Before Hosty left, Marina begged him not to interfere with Lee at work. She explained that he had had trouble keeping his jobs and thought he lost them “because the FBI is interested in him.” (He had, in fact, blamed the loss of his job at Jaggars-Chiles-Stovall on the FBI, but not the loss of his job in New Orleans.)
“I don’t think he has lost any of his jobs on account of the FBI,” Hosty said softly.
Ruth and Marina urged the visitor to stay. If he wanted to see Lee, they said, he would be there at 5:30. But Hosty had to get back to the office; and since he did not have a second man present (as is the FBI custom during an interview), and since the New Orleans office had jurisdiction over the case until it was established that Oswald had a residence in Dallas, he was not eager to see Lee. But he asked Ruth to find out where he was living. Ruth thought that would be no problem; she would simply ask Lee.
Hosty had another reason for not being anxious to see Lee. The FBI had learned of his visit to the Soviet embassy in Mexico City and was now worried about him as an “espionage case.” The bureau did not want to give away to him either what it knew of his trip or the techniques by which it had acquired knowledge. “We would be telling him more than he would be telling us,” Hosty said.4
Hosty’s visit ended as it began, on a friendly note. Marina was all smiles. She would be glad to have such a pleasant visitor any day. Hosty wrote out his name, office address, and telephone number for Ruth to give to Lee. Since Ruth was sure Lee had nothing to hide, she expected that he would go straight to the FBI himself.
Lee arrived late that afternoon in a fine, outgoing frame of mind. But when Marina told him about Hosty’s visit, his face darkened. He wanted to know everything—what Ruth had said, how long the man stayed, and what he had said. Marina explained that she had not understood much, and Lee scolded her. Marina was astonished at how nervous he had suddenly become, and at the effort he was making to conceal it.
While they were at supper Ruth, too, told Lee about Hosty’s visit. “Oh,” said Lee, elaborately casual, “and what did he say?” Ruth described their conversation and handed Lee the slip of paper with Hosty’s telephone number and address.
Ruth realized that both Lee and Marina were afraid. She had heard that fear of the FBI was typical of many people coming out of Russia, especially if they were Russian. To reassure them and show that she was not afraid, she told them of her experience during World War II, when her brother and many of his friends were conscientious objectors. Ruth had been only a high school student, but she realized that the FBI was visiting the neighbors and asking about her brother and his friends. So far from threatening their rights, she concluded that the FBI had protected them. She told Lee and Marina that the FBI men she had seen were “careful and effective.”

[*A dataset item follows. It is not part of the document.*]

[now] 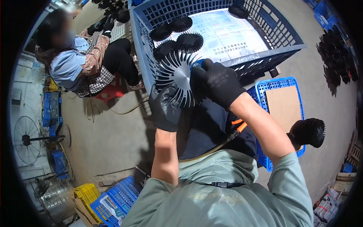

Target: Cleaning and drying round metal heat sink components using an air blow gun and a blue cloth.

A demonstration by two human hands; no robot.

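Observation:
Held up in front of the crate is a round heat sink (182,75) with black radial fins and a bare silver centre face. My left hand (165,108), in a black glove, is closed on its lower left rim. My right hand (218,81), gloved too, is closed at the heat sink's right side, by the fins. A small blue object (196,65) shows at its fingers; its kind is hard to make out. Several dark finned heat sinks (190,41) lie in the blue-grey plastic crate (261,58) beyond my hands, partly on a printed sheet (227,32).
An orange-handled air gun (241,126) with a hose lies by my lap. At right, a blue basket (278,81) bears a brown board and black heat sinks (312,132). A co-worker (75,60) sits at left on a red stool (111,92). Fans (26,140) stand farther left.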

Ruth was certain that Lee was not an agent and knew nothing of interest to a foreign power. It seemed clear to her that he was “neither bright enough nor steady enough to have been recruited” by anyone.5 Since he had nothing to hide, she thought by far the best thing he could do was go to the FBI office, preempting their initiative, and tell them everything they wanted to know. Only in this way would they, too, see that he had nothing to hide.
Marina was watching Lee’s reactions. To her eye he was a changed man. He was sad and subdued throughout supper, and he scarcely spoke a word all evening long. For the first time since his return from Mexico, there was no sex at all between them that weekend, not even the limited sex that had been possible since Rachel’s birth. The next day he again asked Ruth about the visit. Marina could tell that he was straining to catch every word, yet at the same time trying not to betray his nervousness.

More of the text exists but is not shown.